**REQUIREMENT:** Using the listing below, report how many lines contain the word "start" and give no other words.

**DATA SHOWN:**
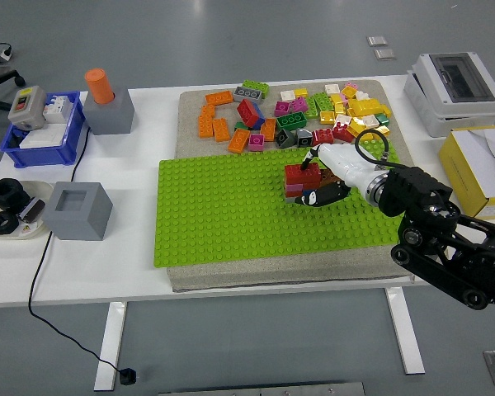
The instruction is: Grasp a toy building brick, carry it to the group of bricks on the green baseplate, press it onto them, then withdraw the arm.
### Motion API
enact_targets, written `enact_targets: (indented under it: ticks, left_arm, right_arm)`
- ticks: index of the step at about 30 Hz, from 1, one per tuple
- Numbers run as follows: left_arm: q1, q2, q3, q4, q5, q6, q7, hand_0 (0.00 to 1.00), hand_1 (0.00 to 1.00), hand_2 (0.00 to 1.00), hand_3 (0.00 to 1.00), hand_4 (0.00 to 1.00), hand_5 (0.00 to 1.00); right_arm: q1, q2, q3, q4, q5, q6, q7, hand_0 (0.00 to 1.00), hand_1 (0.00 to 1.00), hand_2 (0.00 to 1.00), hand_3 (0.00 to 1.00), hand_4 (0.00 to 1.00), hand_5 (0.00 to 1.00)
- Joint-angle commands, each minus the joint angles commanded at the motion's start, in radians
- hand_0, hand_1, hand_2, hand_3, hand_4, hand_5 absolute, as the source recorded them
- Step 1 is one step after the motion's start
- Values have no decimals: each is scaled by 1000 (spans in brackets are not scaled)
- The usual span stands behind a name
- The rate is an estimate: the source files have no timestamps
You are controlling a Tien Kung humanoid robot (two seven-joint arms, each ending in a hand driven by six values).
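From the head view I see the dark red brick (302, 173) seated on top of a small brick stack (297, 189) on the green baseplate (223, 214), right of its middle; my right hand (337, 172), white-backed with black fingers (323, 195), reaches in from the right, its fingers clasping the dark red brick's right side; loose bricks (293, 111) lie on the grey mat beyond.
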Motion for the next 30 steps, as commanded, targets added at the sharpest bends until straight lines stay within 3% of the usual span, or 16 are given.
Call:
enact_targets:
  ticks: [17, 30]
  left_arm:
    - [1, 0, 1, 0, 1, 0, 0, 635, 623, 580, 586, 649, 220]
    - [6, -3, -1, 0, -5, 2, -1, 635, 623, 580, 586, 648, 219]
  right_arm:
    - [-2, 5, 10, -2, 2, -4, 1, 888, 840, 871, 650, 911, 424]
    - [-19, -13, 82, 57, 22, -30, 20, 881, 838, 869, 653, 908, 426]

**SOLUTION TO THIS TASK:** 2